30. To this end, the Government intends to release a plot of land for this new private hospital, in the Eastern region of Singapore. If we do proceed with this, it will be the first land release for private hospitals in almost two decades. It should be adequate for 300 to 400 hospital beds.
31. And to provide for a lower-cost option, we intend to stipulate certain requirements in the tender documents.
32. The first is bill size restrictions, so that the hospital bills are a certain percentile of the market. They cannot lead the market.
33. The second is to adopt a fixed-price land tender approach. Under such a model, bidders would then compete not based on how much they are prepared to pay for the land, but other qualitative factors, such as their care model, cost efficiency, approach to recruiting and developing manpower, and their commitment and policies towards affordable healthcare.

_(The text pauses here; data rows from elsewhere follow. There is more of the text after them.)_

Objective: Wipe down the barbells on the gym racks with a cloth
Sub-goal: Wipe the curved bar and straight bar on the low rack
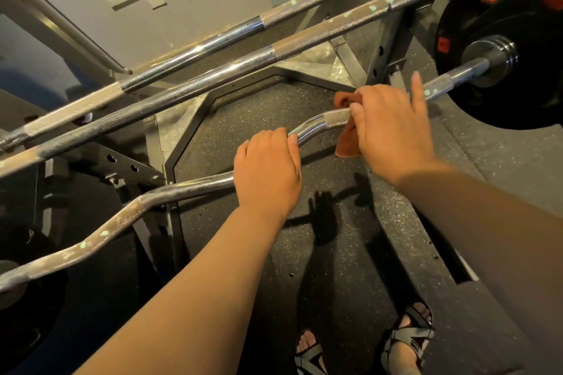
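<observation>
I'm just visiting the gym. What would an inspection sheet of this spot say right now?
Surface: speckled rubber floor, dark, shadowed under the arms.
Job's things: curl bar, pale flecks toward its left end; orange cloth on it; two straight barbells racked above, flecked too.
Clutter: nothing seen.
Grips: left hand holds the curl bar; right hand wraps the cloth round it, forefinger raised.
Cables: nothing seen.
Surroundings: black weight plate on the bar's right end; grey rack frame; grey wall; sandalled feet below.
</observation>
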`<state>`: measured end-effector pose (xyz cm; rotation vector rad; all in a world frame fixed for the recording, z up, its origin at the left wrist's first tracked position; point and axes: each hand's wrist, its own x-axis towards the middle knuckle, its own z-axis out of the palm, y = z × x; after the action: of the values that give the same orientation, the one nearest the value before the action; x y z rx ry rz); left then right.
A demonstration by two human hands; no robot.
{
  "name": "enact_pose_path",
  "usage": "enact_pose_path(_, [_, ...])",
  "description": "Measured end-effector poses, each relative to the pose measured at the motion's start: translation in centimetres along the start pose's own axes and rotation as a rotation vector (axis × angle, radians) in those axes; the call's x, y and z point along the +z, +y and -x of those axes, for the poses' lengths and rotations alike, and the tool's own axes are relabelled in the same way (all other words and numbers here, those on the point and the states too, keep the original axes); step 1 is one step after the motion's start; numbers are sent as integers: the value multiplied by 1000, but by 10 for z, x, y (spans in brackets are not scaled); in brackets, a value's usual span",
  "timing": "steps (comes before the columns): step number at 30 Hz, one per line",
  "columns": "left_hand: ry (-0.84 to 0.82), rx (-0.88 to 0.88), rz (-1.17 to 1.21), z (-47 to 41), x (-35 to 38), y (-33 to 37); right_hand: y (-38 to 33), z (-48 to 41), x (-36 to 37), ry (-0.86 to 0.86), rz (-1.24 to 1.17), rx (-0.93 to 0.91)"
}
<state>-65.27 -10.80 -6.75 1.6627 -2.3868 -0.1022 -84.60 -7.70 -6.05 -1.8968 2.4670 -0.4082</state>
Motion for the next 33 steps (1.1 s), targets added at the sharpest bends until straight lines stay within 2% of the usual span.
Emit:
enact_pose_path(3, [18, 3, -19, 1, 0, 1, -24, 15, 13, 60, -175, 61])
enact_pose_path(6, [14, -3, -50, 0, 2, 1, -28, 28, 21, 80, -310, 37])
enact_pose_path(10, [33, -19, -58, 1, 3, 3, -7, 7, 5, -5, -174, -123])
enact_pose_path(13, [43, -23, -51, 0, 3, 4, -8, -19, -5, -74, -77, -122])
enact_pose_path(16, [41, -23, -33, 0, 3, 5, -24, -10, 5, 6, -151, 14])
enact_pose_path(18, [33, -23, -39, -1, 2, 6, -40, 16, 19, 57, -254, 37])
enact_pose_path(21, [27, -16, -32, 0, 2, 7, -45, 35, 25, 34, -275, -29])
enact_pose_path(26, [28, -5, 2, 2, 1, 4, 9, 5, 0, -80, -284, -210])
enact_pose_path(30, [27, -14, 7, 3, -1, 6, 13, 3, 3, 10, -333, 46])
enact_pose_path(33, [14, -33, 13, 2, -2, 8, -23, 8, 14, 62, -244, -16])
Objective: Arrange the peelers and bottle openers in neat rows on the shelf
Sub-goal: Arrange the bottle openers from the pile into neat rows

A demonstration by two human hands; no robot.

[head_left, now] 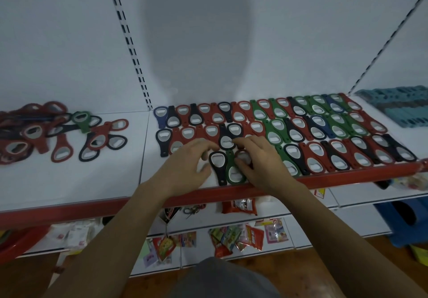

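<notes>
Bottle openers lie in three rows on the right section of the white shelf, heads and handles alternating; colours are red, green, black and blue. The front row stops mid-shelf, where both hands are. Left of the divider sits a loose pile of more openers, unsorted and overlapping.

Left hand: fingers bent over the middle row, thumb just beside a black opener; can't tell if it grips anything. Right hand: thumb and fingers curled round a red opener, pinching it. A green opener lies between the black one and the right thumb, at the shelf's red front edge.

Teal stack at far right is blurred. Snack packets lie on the shelf below.
</notes>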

34. MOH has been consulting many stakeholders on this not-for-profit private hospital. We have encouraging responses from potential operators and also enthusiastic donors and philanthropists. I believe we can make this a good project that will strengthen the healthcare ecosystem, and involve many stakeholders outside of public healthcare.
35. There are still a few important issues we have to address, and I hope we will be able to address them and arrive at a decision in the second half of this year, to launch the tender.
Conclusion
36. And on this hopeful note, let me conclude by thanking Mount Alvernia Hospital again, for demonstrating that social mission is a key driving force behind good quality and affordable healthcare. I thank Mount Alvernia Hospital’s leadership, staff, and partners for more than six decades of service. May you have many more years of serving people and alleviating pain and discomfort. Congratulations on your 65th anniversary. Thank you.